Monday, April 18, 2016

Rise Up Over the Clouds



I have just been diagnosed with a “waist” problem.  And the driver who has provided this unsolicited diagnosis is to my left.  The “driver” he is in the driver’s seat.  Yes, he knows a man, near here to who can provide us with the requisite medicine.  I am not inclined to care much at all about this.  But a conversation with others in the car has been struck.  Wood on the water, we are floating along bouncing into things, meeting things we did not expect to meet.

My wife has picked up the thread of the conversation and is driving the spinning stick of wood on down stream.   “Where exactly is this medicine?  What is the name?”  I’m lost in the repartee but soon the whole car is laughing about this man’s attempt to pull me into purchasing something for my waist.  We are, a captive audience.  Who knows?  Maybe I am missing something prescient. 



Now the driver has given up on his rough commercialism. We have moved on to “how many kids do you have?”  This driver has three children.  I hope they all have hukou’s somewhere.   We are plodding along through the dusky twilight of Tai An.   When we came in during the nighttime this was a very long road.  Now, during rush hour, I can see much more, but we’re still moving slowly, tracing our way back to the high speed station, that was apparently built dramatically far from the center of things.

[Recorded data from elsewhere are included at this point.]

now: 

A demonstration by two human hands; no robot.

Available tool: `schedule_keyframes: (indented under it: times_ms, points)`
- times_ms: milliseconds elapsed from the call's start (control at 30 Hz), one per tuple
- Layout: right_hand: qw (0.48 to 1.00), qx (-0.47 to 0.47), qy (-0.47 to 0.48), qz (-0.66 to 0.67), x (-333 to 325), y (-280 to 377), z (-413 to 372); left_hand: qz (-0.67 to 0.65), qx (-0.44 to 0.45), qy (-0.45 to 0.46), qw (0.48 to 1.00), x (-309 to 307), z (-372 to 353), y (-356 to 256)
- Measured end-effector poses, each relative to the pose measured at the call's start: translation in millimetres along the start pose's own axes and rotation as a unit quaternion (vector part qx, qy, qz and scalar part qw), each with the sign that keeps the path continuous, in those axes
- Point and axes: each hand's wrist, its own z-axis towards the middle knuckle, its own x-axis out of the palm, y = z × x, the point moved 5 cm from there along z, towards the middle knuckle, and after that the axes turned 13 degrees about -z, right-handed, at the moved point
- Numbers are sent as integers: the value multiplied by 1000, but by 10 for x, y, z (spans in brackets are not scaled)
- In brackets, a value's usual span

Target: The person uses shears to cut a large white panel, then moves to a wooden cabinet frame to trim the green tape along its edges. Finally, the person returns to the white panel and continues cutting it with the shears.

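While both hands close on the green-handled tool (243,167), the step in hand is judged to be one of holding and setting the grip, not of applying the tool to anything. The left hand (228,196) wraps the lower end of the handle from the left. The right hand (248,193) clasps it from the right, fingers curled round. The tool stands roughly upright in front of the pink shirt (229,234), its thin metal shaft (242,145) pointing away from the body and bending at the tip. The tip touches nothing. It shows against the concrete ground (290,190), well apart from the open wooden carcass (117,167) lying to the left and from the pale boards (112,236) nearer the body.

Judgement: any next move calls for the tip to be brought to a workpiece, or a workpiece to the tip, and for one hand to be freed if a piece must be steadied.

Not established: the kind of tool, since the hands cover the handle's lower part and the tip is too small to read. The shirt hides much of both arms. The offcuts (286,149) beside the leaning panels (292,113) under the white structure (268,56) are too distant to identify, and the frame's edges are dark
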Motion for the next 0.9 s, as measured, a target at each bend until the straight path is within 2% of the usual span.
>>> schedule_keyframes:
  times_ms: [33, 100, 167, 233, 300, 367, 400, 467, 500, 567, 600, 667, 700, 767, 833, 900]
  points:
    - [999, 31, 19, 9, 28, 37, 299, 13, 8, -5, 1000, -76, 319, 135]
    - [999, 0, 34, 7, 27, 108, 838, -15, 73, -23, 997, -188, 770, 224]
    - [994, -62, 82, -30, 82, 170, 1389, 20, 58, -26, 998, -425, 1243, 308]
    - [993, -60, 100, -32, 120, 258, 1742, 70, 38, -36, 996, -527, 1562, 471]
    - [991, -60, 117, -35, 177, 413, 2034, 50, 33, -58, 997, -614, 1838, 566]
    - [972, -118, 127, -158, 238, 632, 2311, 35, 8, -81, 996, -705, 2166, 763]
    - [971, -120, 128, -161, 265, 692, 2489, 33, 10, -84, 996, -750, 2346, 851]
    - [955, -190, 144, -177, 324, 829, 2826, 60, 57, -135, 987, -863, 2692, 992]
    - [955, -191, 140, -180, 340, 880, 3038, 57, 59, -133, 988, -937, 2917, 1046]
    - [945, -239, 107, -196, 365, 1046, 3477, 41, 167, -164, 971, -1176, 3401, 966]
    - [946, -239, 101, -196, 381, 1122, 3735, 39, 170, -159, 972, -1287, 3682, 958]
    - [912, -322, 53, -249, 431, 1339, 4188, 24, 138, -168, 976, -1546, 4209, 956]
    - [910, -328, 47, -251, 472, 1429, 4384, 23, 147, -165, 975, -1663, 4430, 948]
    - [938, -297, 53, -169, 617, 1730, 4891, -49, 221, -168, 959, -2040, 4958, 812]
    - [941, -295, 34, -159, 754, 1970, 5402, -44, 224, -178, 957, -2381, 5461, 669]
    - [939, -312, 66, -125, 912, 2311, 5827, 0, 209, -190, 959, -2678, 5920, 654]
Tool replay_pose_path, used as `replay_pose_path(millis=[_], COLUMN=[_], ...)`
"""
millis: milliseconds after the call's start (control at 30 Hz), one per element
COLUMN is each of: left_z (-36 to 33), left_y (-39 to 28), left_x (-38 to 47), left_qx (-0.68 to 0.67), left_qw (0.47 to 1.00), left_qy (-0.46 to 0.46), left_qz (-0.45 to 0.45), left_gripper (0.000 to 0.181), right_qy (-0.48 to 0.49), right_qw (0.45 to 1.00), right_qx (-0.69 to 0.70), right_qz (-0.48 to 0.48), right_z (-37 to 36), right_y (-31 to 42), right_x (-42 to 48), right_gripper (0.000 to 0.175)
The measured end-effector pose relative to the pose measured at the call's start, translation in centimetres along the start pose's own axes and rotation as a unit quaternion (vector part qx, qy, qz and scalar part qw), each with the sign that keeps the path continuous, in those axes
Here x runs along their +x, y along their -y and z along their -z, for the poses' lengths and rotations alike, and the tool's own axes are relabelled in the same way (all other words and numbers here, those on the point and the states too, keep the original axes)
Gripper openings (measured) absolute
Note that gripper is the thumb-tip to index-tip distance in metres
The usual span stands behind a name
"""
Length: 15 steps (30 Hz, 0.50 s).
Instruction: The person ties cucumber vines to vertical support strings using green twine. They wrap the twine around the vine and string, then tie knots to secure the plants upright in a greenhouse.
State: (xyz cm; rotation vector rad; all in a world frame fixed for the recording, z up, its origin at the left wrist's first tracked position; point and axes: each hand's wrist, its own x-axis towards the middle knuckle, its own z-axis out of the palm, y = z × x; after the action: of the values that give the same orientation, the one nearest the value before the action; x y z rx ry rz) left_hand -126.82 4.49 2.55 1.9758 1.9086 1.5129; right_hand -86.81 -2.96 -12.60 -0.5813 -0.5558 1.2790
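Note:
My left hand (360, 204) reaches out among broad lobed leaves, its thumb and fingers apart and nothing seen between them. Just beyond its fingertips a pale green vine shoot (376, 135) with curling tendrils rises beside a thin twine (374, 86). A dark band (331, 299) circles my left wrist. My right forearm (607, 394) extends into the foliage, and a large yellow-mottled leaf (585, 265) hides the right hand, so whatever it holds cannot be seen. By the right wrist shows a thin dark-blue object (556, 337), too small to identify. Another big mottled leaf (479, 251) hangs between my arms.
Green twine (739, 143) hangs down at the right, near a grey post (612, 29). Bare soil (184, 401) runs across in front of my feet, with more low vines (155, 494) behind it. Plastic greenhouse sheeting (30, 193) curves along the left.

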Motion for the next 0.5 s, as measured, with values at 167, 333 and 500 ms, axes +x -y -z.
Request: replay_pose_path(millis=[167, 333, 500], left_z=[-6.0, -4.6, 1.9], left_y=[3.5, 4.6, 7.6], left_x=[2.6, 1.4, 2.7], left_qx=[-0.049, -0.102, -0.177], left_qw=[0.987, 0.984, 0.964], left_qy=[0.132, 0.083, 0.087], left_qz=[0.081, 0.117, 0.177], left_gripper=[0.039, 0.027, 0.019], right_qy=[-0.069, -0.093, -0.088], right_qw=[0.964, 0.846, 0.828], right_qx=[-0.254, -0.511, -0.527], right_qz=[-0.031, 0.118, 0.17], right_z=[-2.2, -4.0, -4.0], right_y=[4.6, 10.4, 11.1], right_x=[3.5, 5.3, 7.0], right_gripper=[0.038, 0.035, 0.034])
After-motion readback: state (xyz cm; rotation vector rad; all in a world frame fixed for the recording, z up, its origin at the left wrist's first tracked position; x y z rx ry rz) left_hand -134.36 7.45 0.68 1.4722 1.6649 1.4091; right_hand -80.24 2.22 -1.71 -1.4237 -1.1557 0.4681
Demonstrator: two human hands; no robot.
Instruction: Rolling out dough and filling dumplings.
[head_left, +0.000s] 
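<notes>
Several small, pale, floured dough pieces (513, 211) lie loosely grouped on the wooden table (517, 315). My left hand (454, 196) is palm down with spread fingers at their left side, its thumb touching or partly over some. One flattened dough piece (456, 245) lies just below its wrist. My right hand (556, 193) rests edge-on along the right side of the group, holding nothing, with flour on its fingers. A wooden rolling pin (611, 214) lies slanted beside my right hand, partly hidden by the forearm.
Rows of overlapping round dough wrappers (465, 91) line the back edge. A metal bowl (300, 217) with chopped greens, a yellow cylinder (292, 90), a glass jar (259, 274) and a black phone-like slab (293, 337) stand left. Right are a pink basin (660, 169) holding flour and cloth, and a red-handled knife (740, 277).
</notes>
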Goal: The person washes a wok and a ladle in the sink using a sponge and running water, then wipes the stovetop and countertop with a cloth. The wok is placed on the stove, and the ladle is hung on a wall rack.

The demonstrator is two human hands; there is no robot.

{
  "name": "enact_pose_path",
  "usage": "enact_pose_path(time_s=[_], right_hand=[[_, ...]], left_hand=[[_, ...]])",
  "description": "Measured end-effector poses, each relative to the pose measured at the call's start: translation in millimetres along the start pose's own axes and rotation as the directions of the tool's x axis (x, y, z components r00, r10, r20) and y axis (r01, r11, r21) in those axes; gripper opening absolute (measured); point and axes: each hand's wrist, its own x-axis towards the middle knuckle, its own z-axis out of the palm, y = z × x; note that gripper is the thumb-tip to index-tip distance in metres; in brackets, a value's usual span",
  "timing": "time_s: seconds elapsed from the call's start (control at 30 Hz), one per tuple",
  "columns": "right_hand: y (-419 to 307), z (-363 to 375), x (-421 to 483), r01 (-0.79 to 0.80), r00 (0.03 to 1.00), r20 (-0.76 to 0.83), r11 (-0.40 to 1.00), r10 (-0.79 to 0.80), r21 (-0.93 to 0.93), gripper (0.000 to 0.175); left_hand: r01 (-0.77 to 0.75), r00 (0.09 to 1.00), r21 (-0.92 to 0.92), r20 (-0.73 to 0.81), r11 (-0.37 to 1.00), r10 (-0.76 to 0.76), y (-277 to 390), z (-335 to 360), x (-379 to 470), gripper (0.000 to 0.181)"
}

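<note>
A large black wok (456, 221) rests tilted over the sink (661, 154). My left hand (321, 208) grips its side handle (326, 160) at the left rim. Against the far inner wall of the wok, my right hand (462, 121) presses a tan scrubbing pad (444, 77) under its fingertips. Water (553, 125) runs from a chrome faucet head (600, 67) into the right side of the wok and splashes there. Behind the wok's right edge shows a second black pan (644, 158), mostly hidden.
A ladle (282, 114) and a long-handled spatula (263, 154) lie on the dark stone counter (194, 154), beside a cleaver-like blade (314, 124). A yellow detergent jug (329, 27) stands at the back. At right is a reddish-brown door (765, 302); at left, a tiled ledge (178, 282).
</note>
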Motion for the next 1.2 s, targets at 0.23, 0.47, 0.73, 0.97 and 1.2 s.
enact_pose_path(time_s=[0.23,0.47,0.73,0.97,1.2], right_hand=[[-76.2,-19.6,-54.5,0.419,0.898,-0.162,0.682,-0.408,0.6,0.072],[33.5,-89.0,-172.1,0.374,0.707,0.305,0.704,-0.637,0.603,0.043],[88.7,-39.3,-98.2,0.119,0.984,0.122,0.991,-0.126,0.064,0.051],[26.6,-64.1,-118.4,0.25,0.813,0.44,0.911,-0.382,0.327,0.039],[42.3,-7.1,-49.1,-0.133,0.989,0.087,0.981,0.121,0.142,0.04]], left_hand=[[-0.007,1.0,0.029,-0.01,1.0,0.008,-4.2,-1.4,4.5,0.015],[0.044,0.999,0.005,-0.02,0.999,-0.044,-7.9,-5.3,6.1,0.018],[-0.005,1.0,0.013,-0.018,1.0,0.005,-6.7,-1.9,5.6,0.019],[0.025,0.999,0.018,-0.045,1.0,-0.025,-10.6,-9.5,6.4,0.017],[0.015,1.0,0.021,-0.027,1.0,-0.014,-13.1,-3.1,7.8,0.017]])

Now my wife and the driver are chatting amicably about how many kids is the right number to have.  “I had three as well.”  But the calculus is quite a bit different. I am learning about how much it costs to send ones children to school and it is 10K RMB.  I’m sure this is a “no-joke” figure for this gentleman, but I do note that it is set at a rather different school from what it is the international community demands.

This morning we had our wake up call at 4:20AM.  That is early.  I was ready for  it but still, you’d prefer someone came later than 4:20AM.   This because at 4:50AM everyone in our hotel will don green PLA green winter coats and march out to see the sun rise.  Yesterday, it rained.  We considered our chances slim.  Our hotel guys reminded us last time that only 33% of the people who strike out, actually see the sun rise. 



We look like a bad PLA movie, heading out en masse, before the sunrise, crawling over the mountains like so many ants.  It’s a step climb up, but after yesterday we all know we can do it.  And we line up along a bluff and look at the lightening horizon.  Up further is a yet-again higher bluff.  I go check it out.  But soon, I miss my family and return down in time to watch the orb rise up over the clouds and into the horizon.  It's a glorious proper sunrise enough to make one say it looks red out there.  From the head of Pangu:  a place to contented with.